Сочный мягкий смех женщины стал неожиданно привлекательным и тёплым.
- Все мы одной прамамы дочки. Ведь Еве, а не Адаму яблоко с древа познания было предложено, - не так ли? Мужик, он что: ковырялся бы в том яблоке, на червячках да козявках его испытывал бы, диссертацию пока б не написал, сам бы его не попробовал, и жене своей не дал. А Ева, как ты помнишь, первой его попробовала, а уж затем, - мужику своему дала. Соблазнилась, - и дала! - повторила она задумчиво, и усмехнулась сказанной двусмысленности.

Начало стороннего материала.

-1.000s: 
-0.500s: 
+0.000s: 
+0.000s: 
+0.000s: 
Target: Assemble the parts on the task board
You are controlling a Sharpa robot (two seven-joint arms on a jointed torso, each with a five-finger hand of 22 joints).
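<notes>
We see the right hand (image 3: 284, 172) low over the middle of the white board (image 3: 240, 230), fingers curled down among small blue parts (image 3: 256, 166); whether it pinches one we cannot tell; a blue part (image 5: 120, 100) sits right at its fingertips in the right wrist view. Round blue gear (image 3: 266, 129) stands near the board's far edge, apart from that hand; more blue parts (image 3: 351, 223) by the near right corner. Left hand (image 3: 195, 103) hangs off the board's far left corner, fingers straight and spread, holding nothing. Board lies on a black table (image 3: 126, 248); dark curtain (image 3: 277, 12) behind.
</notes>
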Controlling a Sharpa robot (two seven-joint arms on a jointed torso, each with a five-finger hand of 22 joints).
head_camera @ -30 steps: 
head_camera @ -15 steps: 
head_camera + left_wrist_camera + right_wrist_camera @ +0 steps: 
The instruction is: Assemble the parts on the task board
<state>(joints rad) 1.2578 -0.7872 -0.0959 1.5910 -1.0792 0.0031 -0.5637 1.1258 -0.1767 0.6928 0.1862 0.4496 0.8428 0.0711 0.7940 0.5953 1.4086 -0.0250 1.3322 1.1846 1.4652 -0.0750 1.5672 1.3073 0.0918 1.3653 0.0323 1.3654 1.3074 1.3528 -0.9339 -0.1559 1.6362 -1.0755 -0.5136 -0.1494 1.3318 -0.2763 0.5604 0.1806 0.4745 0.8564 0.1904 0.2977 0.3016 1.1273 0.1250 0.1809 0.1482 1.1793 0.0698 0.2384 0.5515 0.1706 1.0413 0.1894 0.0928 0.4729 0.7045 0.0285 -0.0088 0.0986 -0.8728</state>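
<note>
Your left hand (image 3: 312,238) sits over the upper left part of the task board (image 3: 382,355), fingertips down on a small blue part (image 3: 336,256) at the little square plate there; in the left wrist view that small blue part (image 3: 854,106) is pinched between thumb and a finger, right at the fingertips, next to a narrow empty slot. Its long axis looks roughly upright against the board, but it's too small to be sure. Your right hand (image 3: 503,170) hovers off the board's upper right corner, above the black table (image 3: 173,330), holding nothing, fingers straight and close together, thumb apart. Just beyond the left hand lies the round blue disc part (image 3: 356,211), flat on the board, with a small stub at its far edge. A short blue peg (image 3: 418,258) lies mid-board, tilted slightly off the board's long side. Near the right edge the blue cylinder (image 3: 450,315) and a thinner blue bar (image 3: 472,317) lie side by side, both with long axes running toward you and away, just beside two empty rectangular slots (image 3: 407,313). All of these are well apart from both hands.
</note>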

Густой, трижды прозвучавший басистый гудок теплохода, повторенный мощным эхом, отраженным от скал, разрезал ночную тишину. Вскоре, захлопали двери кают. Послышались шаги проснувшихся пассажиров, идущих по коридору, и их голоса. Встав с постели, вышел на палубу и я. Теплоход, поднимаясь по Лене, шел невдалеке от правого её берега. Слева по борту возвышались тёмными нависающими громадами изрезанные глубокими узкими распадками щелястые скалы, между которыми висели клочковатые ватные подушки серого тумана. Стук машины теплохода гулким эхом отталкивался от скал, и возвращался от них тревожным грохотом шаманского бубна. Прижимаясь к подножью скал, колышимая течением, стекала навстречу теплоходу караванная череда синеющих в сумерках серой ночи льдин.. Володя, с той самой рыжеволосой женщиной стоял уже на носу теплохода. Облокотясь о поручень, ограждающий палубу, чуть склонив друг к другу головы, они тихо продолжали беседу.
В последних, слышанных мною через окно словах женщины, я уловил и запомнил интонации сожаления о том, что безвозвратно было упущено ею самой, о чем она, почти не скрывая этого, - сожалела.
Яблоко садов Эдема, видимо, имеет горьковатый привкус ошибок, сожаления и грусти. Что ж до раскаяния... Всему свое время!